I assure you, by the next time I take a picture for you, there will be some beautiful grass where you see that dirt. We are in the middle of a back yard reclamation project. Kids and dogs have been banned from this small section until the grass is grown…by that tall, handsome grass grower.


We do let this child back there. Because she does calm things like write stories and illustrate them with water colors. She’s pretty wonderful.


Did I tell you we are going on a trip? We are visiting some of our church’s missionaries in Albania in a few weeks. Oh boy. Look out missionaries! We will spend the next few weeks trying to be proper and work on using our “inside voices”, and attempting to NOT scare/tickle everyone we come in contact with. (Ahem, Michael.)

This has been a very exciting/shocking turn of events for this non-globe trotter! We are all going, and even crazier…we will be using only backpacks, and will not be checking any luggage. I promise. I will document this with pictures. Yes, I know how I pack for a weekend. This is different. (We will be checking non-personal luggage on the way over to bring needed supplies to our missionaries.)
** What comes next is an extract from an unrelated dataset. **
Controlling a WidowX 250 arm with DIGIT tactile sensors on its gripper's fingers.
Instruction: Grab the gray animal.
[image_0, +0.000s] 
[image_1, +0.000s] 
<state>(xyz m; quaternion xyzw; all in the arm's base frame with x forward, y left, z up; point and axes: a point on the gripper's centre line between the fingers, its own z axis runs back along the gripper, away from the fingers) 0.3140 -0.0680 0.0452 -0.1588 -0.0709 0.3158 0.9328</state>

Recently, I read this great post and loved the idea of a family book. Reminiscent of the bathroom calendar, but on the counter so it’s more accessible to people who don’t happen to be using the bathroom. We have all enjoyed reading and using it so far. I chose a mild day to show you…but it is open to all, so if you come over, by all means, check it out!


And for the grand finale, I must tell you about my heroic dryer cleaner. He saved the day. I do not have a picture of this event, you’ll have to refer back to my Dutch gardener pictures.

It turns out that Someone had the misfortune of washing a curtain that had been hemmed with a hot glue gun…I think the person doing the hemming did not have the foresight to fathom the possibility of ever needing to WASH this curtain. Well, the fateful day came, and the curtain was washed as if it had never encountered hot glue…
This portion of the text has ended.